Editor’s note: John P. Avlon is a senior political columnist for The Daily Beast and author of the new book "Wingnuts: How the Lunatic Fringe is Hijacking America." Previously, he served as chief speechwriter for New York City Mayor Rudy Giuliani and was a columnist and associate editor for The New York Sun.
By John Avlon, Special to CNN
In the wake of the health care vote, we’ve seen an escalation of angry rhetoric and actions, fueling this week’s wingnuts to ugly new heights of incitement.
At least ten members of the House of Representatives received death threats this week while Republican House Leader Eric Cantor reported that bullets had been fired at his district offices in Virginia. Four local Democratic Party offices and district congressional offices had their windows broken with bricks.
All this follows the online exhortations of militia leader Mike Vanderboegh, who wrote on his blog this past Friday: “If we break the windows of hundreds, thousands, of Democrat party headquarters across this country, we might just wake up enough of them to make defending ourselves at the muzzle of a rifle unnecessary.”
I interviewed Vanderboegh at length late last year for my book "Wingnuts." He is a self-described “former leftist” and SDS member who became a Second Amendment activist and leader in the militia movement during the 1990s. Last year, he co-founded a loosely-affiliated Hatriot group known as the Three Percenters.

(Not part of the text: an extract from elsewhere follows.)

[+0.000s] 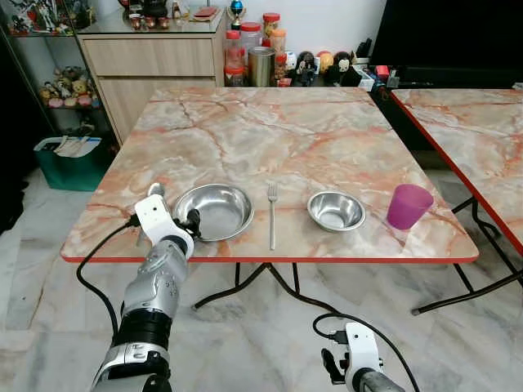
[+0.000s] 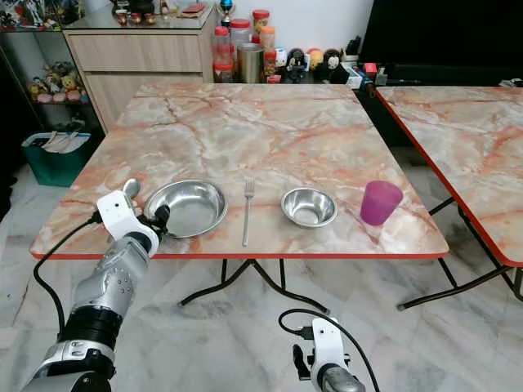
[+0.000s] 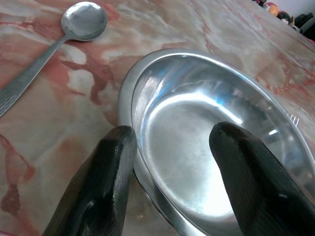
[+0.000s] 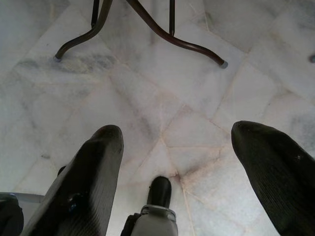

Over the past year, he has detailed his unhinged opposition to the Obama administration: “You should understand that we are rapidly coming to a point in this country when half of the people are going to become convinced of the illegitimacy of this administration and its designs upon our liberty. Need I remind you that this side is the one with most of the firearms?”
This week he’s been hitting the radio show circuit to promote his message. This isn’t just wingnut stuff, it’s indicative of a new breed of Hatriot militias – those who believe its patriotic to fear the government and hate the president. It’s the politics of incitement.
At a time when Sarah Palin posted a Facebook page with gun-scope cross-hairs on the districts of Democratic representatives she is seeking to unseat this fall, the unhinged could be getting further encouragement from the former GOP VP nominee. In light of the death threats, decency and a modicum of good judgment should inspire Palin to take that map down immediately.
On the left, radio host Mike Malloy is at the ugly rhetoric again, this time targeting conservative Supreme Court Justice Clarence Thomas and his wife Ginni. Mrs. Thomas formed a group with sympathies for the Tea Party protesters, remarking “I did not give up my First Amendment rights when my husband became a justice of the Supreme Court.”
Malloy exercised his first amendment rights by launching an ugly attack on Justice Thomas, calling him a “House Negro” and in transcripts raising the question of whether the Thomas’ interracial marriage ("She’s a very, very, very, very, very white Omaha, Nebraska woman married to a very, very, very, very black South Georgia man") would cause a problem for the Tea Party protesters he reflexively calls racist. This is an example of race-baiting from the left, wrapped in the arrogance of assumed ideological superiority.
Hate is a cheap and easy recruiting tool in politics – and in talk radio. But we are starting to see the results of hate in the service of hyper-partisanship. The extremes encourage and incite each other. We shouldn’t have to wait for further escalation to recognize the danger of this dynamic on our domestic politics.
The opinions expressed in this commentary are solely those of John Avlon.